*Exercise description*: Among the lines of the entries below, count those containing the word "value" and answer with the number only.

__________________________________________________

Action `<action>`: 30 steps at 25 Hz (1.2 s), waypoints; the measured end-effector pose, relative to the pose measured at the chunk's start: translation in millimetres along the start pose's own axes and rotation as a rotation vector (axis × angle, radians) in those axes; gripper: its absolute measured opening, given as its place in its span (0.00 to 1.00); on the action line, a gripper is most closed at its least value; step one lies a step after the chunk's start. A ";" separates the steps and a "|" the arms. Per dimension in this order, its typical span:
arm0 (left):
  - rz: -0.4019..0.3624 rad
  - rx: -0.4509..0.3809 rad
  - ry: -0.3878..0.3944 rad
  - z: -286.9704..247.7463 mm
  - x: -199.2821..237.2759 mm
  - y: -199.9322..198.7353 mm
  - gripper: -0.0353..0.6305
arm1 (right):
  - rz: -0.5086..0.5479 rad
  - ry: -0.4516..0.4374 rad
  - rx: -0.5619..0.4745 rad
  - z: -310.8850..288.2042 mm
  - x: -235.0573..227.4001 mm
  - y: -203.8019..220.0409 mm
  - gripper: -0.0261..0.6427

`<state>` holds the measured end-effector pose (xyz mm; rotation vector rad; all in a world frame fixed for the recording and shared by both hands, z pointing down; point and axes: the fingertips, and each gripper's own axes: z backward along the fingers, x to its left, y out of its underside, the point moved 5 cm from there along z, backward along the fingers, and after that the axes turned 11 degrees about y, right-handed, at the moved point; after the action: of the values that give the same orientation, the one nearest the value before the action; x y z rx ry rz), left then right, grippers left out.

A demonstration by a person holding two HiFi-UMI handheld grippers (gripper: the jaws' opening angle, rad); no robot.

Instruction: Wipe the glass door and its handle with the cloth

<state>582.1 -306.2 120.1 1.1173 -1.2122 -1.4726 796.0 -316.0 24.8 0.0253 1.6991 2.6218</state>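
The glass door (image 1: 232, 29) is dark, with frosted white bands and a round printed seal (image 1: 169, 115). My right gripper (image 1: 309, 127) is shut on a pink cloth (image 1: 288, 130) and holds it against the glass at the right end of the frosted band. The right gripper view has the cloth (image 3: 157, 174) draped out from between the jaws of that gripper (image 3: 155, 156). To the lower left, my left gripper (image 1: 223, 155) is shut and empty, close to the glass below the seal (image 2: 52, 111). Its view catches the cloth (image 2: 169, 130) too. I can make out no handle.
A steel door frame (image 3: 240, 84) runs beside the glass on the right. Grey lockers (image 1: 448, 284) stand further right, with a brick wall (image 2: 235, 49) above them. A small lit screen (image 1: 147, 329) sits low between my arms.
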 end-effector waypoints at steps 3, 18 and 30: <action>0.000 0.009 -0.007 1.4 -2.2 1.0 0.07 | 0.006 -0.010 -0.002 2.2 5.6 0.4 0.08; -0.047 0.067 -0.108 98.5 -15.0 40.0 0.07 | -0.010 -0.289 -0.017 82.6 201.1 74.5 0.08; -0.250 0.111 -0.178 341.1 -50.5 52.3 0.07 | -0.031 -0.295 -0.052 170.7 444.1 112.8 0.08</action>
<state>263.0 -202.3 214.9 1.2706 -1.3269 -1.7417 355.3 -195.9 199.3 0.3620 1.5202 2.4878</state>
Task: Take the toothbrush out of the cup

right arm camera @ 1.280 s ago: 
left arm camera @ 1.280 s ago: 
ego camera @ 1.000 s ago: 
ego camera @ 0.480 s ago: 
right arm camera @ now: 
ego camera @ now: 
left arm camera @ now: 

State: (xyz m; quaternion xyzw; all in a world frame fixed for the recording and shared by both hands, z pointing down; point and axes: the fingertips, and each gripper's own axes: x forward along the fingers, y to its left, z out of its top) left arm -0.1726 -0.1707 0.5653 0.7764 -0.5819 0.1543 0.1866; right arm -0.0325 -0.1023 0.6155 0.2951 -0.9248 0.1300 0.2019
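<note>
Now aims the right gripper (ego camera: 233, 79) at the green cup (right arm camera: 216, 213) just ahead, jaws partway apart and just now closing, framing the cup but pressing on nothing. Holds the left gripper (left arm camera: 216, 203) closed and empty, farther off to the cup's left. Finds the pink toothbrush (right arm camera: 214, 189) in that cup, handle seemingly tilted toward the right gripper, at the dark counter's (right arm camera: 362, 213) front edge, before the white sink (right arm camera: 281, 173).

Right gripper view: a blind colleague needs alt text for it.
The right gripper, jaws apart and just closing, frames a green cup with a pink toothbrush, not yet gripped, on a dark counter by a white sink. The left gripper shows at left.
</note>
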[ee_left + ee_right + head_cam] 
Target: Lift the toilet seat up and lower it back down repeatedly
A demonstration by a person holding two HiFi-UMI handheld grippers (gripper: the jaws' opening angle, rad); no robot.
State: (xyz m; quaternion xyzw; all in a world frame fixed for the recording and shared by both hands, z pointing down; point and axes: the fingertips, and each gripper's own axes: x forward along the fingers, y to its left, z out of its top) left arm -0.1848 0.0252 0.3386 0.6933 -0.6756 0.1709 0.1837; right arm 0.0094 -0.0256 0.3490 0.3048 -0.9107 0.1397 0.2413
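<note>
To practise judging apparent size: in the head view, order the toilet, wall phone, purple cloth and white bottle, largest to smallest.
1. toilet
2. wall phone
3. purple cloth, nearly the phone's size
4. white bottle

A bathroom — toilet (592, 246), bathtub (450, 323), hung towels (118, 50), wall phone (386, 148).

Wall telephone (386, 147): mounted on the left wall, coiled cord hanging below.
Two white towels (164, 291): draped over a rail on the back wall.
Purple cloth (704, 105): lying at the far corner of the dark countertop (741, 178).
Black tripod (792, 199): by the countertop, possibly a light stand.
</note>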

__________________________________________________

*Result of the exercise*: 2